第2章 それぞれの秘密 --Ar,Hzm,Khs

軟膏を塗ってガーゼを当てた上から、「早く治れ」と手をかざす。

小さな妹の手、それでも昔よりもどんどん成長して。
いつも俺と手を繋ごうと、必死に伸ばしてきたその手なのに。
中学に上がった俺と離れるのが嫌だと、つかんで離さなかったその手なのに。

今や、この手を繋ぎたいのは、俺の方…。

「水泡、破るなよ?その方がキレイに治るから」

「うん。
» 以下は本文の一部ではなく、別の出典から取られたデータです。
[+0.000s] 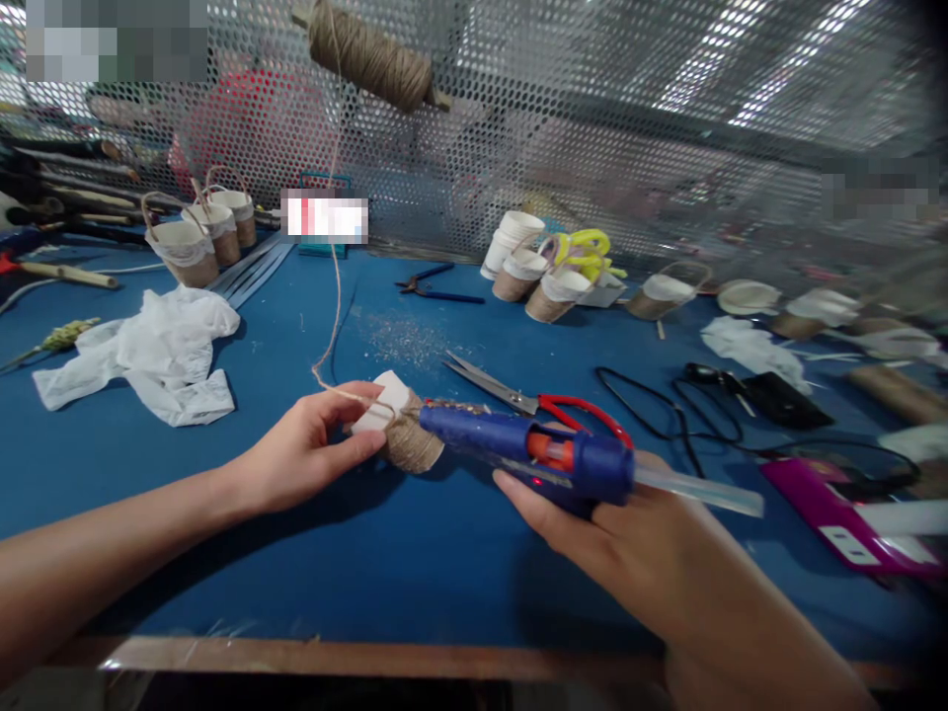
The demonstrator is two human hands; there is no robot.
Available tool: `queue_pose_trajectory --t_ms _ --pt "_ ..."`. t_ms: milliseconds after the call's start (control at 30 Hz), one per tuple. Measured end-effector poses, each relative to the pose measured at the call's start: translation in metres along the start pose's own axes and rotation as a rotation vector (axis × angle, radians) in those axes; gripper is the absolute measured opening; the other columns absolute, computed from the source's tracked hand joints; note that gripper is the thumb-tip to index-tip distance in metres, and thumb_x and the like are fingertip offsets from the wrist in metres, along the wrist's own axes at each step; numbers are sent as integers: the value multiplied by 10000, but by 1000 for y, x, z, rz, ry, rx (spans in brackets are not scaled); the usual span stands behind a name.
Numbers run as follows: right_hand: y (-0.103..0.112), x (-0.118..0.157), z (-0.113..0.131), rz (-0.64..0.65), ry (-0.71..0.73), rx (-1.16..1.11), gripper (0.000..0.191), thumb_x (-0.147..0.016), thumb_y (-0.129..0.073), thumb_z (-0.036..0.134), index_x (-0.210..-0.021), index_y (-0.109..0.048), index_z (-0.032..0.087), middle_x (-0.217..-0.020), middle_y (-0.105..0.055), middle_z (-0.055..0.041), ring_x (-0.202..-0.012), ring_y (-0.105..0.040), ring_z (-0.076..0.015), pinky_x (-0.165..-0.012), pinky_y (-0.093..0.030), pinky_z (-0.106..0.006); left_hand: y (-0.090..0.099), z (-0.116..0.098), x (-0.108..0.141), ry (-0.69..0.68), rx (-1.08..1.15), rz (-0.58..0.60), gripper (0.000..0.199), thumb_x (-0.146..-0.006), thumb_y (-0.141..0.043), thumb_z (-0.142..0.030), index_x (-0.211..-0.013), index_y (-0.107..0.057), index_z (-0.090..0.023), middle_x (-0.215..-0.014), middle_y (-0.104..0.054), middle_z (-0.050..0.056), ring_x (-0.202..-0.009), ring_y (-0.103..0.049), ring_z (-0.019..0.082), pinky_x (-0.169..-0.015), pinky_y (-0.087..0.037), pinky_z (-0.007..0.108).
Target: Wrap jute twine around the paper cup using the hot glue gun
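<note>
Blue glue gun [498, 441] is gripped by right fingers [528, 502]; left fingers [358, 452] pinch the twine-wrapped white cup [415, 441].

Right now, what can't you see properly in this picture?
In the head view:
Glue gun handle: hidden by the right hand.
Part of the cup: covered by the left hand.
Glue gun writing: too blurred to read.
Things behind the mesh: screened, blurred.
Left forearm: cut off by the left edge.
</note>
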State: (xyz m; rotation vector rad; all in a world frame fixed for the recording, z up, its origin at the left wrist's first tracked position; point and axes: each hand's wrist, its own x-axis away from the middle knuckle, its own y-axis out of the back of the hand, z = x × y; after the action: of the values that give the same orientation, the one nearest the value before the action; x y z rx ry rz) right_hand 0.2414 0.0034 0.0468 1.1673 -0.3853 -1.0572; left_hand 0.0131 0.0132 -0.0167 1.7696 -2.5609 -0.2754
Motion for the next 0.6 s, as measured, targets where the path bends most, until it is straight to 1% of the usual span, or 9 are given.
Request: queue_pose_trajectory --t_ms 100,167,300,367,467,600 --pt "0 1 0 67 -35 -80 156 -793 -444 259 -684 -552 235 -573 -617 -2 -496 -579 -152 -468 -479 -250 0 0 1 -3 -1 -4 189 -816 -544 -232 -928 -640 -114 -1163 -561 130 -991 -558 230 -879 -435 371" --pt "0 1 0 88 -52 -77 176 -800 -428 258 -692 -565 232 -572 -612 -5 -493 -573 -155 -473 -476 -261 0 0 1 -12 1 -1 191 -819 -540 -229 -940 -640 -120 -1172 -558 124 -994 -557 222 -879 -434 360" --pt "1 1 -5 12 -19 69 272 -818 -404 318 -646 -591 221 -607 -623 -44 -532 -575 -181 -527 -478 -315 0 -3 0 -21 10 11 170 -819 -536 -209 -932 -627 -120 -1158 -574 116 -998 -553 211 -879 -431 340" --pt "2 1 -6 16 -5 123 309 -825 -391 333 -630 -601 218 -583 -617 -45 -500 -559 -172 -491 -462 -306 0 -4 1 -11 -2 3 159 -814 -537 -205 -915 -621 -116 -1160 -573 119 -987 -555 209 -874 -431 339" --pt "3 1 -7 45 -21 131 333 -834 -381 333 -610 -598 216 -504 -573 -19 -430 -519 -145 -431 -430 -278 0 -4 2 13 -41 -3 154 -810 -539 -210 -897 -613 -108 -1178 -559 136 -1018 -544 227 -896 -417 359" --pt "5 -2 -7 44 -5 124 339 -826 -381 323 -563 -569 218 -490 -551 -10 -431 -505 -137 -439 -421 -272 2 -3 2 5 -80 -5 149 -801 -550 -217 -890 -617 -118 -1194 -550 133 -1066 -522 254 -926 -396 384"
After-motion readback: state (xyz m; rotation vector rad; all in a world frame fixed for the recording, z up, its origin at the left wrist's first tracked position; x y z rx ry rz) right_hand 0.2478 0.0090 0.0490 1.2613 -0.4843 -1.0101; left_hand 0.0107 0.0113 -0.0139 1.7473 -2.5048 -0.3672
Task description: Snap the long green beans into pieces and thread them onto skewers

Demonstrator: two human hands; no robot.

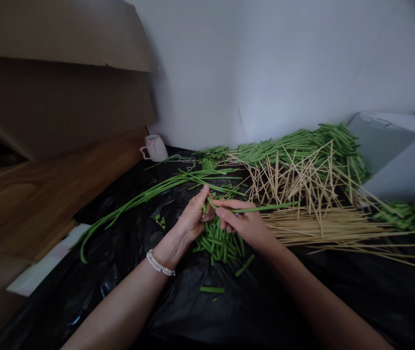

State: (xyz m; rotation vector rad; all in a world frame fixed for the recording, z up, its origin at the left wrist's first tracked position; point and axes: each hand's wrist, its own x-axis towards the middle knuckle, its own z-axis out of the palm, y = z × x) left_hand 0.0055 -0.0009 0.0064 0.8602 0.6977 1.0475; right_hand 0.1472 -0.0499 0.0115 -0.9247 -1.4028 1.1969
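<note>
My left hand [196,211], with a beaded bracelet [160,264] on the wrist, is closed around the near end of a long green stem that looks like a garlic scape [269,207]. My right hand [242,221] pinches the same scape close beside the left fingers, and its long free part points right. Below both hands lies a pile of short cut green pieces [220,245], partly hidden by them. Two loose pieces rest nearer to me, a cut piece [212,289] and another [245,266]. Uncut scapes [145,192] stretch out to the left.
Black plastic sheeting [200,323] covers the work surface. Thin wooden sticks [320,226] lie on the right, with green bundles [295,146] behind them. A white mug [155,148] stands at the back left near a cardboard box [65,102]. A pale box [404,155] stands at right.
</note>
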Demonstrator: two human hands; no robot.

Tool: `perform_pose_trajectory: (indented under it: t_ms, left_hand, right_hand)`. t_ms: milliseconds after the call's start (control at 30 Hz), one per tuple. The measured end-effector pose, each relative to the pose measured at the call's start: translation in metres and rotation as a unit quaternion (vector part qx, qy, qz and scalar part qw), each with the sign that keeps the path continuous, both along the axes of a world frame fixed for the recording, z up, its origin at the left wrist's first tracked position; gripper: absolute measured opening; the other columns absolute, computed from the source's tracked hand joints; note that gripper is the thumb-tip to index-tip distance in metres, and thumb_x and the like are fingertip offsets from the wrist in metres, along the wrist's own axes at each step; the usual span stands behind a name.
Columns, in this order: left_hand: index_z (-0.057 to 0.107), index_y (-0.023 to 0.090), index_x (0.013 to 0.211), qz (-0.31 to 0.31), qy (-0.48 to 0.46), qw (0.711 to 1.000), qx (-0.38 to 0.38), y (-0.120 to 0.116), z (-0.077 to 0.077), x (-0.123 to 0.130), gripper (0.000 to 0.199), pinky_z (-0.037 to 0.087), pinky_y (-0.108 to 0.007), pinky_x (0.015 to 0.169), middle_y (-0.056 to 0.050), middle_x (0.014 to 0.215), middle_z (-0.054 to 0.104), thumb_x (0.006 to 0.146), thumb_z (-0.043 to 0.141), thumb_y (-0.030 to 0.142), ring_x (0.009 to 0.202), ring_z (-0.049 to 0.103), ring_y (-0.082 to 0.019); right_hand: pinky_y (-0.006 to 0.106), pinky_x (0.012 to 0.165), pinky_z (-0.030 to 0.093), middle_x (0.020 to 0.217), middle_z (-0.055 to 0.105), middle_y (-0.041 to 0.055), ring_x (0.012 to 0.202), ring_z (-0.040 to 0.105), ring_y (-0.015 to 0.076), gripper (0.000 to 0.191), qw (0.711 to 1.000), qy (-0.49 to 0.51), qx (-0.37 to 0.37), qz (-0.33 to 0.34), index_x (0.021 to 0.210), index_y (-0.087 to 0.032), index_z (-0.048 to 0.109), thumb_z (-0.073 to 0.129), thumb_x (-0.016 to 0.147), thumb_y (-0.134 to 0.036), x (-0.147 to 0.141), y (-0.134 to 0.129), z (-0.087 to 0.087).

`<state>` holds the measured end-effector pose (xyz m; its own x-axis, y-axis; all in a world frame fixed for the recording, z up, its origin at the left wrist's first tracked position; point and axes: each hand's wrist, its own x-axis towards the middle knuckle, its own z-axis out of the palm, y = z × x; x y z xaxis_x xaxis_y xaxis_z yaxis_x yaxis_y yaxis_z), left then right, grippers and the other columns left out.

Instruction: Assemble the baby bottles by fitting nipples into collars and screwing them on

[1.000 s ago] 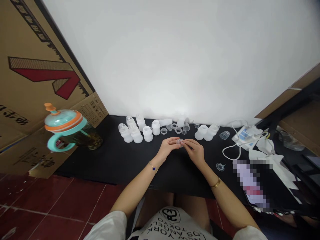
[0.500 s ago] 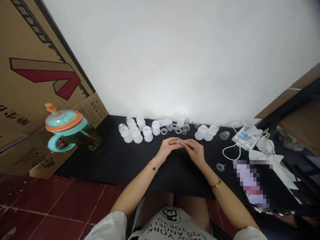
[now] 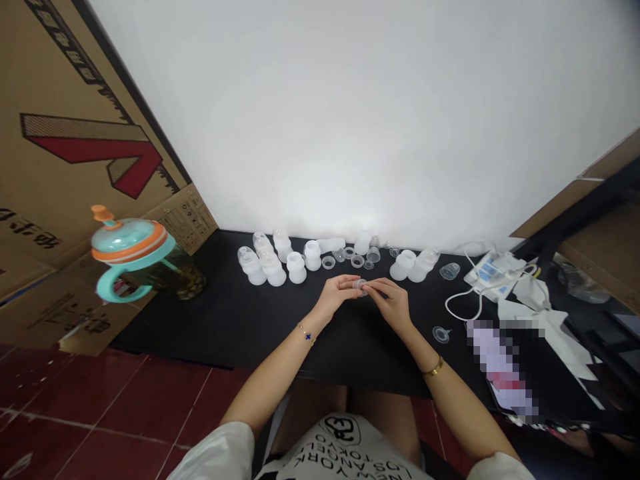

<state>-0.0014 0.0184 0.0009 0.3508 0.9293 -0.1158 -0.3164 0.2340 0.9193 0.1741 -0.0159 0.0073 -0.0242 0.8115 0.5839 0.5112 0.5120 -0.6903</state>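
Note:
Between my fingertips is a small clear baby-bottle part [image 3: 359, 285], probably a collar ring with a nipple; its details are too small to tell. My left hand [image 3: 336, 295] grips it from the left, and my right hand [image 3: 391, 301] pinches it from the right. Behind the hands lie loose collar rings [image 3: 357, 262] and a clear cap [image 3: 373, 254]. White open-necked bottles [image 3: 297, 269] stand left of them, beside several capped bottles [image 3: 273, 269]. Right of my hands are an open bottle [image 3: 401, 265] and a capped one [image 3: 423, 266].
A clear cap [image 3: 450, 271] and a silicone nipple [image 3: 441, 334] lie on the black table [image 3: 220, 333] to the right. Beyond are a white power strip with a cable [image 3: 493, 275], papers [image 3: 555, 327] and a blurred-out flat item [image 3: 503, 373]. A large teal-handled jug [image 3: 145, 260] stands left.
Almost nothing differs. Both hands stay in place on the small clear part, with only a slight shift of the camera view.

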Motion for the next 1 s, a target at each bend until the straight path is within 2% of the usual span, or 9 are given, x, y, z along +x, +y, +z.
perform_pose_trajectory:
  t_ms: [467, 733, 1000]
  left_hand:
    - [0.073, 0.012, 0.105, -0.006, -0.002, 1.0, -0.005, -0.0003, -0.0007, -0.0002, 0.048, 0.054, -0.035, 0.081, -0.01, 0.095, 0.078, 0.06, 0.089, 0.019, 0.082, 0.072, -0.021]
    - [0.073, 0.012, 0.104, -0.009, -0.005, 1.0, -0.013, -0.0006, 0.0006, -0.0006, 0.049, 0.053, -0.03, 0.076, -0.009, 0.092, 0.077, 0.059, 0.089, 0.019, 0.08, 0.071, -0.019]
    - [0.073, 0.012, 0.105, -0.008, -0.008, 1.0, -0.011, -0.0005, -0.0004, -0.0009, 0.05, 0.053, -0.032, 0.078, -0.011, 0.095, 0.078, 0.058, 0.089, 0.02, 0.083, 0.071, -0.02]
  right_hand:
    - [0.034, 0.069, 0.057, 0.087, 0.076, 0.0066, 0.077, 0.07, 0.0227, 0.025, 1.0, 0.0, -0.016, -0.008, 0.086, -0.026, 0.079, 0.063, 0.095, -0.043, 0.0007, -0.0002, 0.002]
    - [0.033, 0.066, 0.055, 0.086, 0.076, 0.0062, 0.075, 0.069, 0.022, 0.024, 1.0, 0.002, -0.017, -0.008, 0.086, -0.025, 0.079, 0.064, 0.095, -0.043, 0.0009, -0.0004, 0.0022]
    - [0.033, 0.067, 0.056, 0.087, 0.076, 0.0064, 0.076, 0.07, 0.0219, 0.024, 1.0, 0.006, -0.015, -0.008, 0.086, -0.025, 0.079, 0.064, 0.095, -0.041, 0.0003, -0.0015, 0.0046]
ねぇ、お兄ちゃんは彼女さんに、お料理作ってもらったことある?」

妹は、くりっとした瞳を俺に向けてくる。

「え…?まぁ、あるけど」

留学中に押し掛けて、俺の冷凍庫を勝手に…。

「どんなの?何が嬉しかった?」

「え……」

俺は食べたいものを食べるから、そっとしておいてほしかったけど…。

「ねぇ、教えて?」

軽く口を開いて、そう見つめられては…。

「……好きなコが作ってくれたら、何でも嬉しいよ。ハニィも俺に作ってくれよ。彼氏より先に味見してやるよ」

彼氏にではなく俺に作ってほしくて、そう言った。

「ん。ありがとう!お兄ちゃん」

笑顔を交わした俺は、心の底で黒く思う。
俺がずっと合格点を出さなければ、彼氏は未来永劫、妹の手料理にはありつけないんだ…。